### WORK INSTRUCTIONS
Reproduce without change the lines in the material below that run from the one with "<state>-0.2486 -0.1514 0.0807" to the end, and nothing more.
▼▼▼
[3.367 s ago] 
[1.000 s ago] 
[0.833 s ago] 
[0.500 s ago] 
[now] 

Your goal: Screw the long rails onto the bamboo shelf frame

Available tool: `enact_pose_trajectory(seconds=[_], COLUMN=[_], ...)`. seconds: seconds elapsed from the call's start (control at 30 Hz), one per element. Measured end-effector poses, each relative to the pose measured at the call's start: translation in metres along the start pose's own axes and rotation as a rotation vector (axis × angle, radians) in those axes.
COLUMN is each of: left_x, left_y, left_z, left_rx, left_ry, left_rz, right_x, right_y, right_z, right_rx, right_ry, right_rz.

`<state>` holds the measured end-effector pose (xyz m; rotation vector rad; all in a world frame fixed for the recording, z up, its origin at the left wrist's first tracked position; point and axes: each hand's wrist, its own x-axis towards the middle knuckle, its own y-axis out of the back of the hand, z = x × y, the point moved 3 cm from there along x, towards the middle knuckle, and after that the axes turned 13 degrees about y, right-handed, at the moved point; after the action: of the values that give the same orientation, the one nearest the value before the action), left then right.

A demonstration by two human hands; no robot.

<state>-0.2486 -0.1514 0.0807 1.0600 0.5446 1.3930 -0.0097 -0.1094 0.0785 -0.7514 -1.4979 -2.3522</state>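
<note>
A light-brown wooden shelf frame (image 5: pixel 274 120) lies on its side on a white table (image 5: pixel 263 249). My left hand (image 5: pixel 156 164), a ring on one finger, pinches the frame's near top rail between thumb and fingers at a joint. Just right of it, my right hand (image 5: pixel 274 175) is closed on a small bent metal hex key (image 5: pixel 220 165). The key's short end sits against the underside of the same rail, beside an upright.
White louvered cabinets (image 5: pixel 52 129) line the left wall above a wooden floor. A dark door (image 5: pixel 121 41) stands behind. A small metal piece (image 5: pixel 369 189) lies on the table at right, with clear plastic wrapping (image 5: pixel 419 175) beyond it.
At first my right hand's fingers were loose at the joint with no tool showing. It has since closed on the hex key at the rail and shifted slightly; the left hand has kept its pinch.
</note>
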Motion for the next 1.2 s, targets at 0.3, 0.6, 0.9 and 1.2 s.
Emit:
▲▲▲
### SOLUTION TO THIS EXERCISE
<state>-0.2486 -0.1514 0.0807 1.0600 0.5446 1.3930 -0.0097 -0.1094 0.0785 -0.7514 -1.4979 -2.3522</state>
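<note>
A light-brown wooden shelf frame (image 5: pixel 274 120) lies on its side on a white table (image 5: pixel 263 249). My left hand (image 5: pixel 156 164), a ring on one finger, pinches the frame's near top rail between thumb and fingers at a joint. Just right of it, my right hand (image 5: pixel 274 175) is closed on a small bent metal hex key (image 5: pixel 220 165). The key's short end sits against the underside of the same rail, beside an upright.
White louvered cabinets (image 5: pixel 52 129) line the left wall above a wooden floor. A dark door (image 5: pixel 121 41) stands behind. A small metal piece (image 5: pixel 369 189) lies on the table at right, with clear plastic wrapping (image 5: pixel 419 175) beyond it.
At first my right hand's fingers were loose at the joint with no tool showing. It has since closed on the hex key at the rail and shifted slightly; the left hand has kept its pinch.
</note>
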Motion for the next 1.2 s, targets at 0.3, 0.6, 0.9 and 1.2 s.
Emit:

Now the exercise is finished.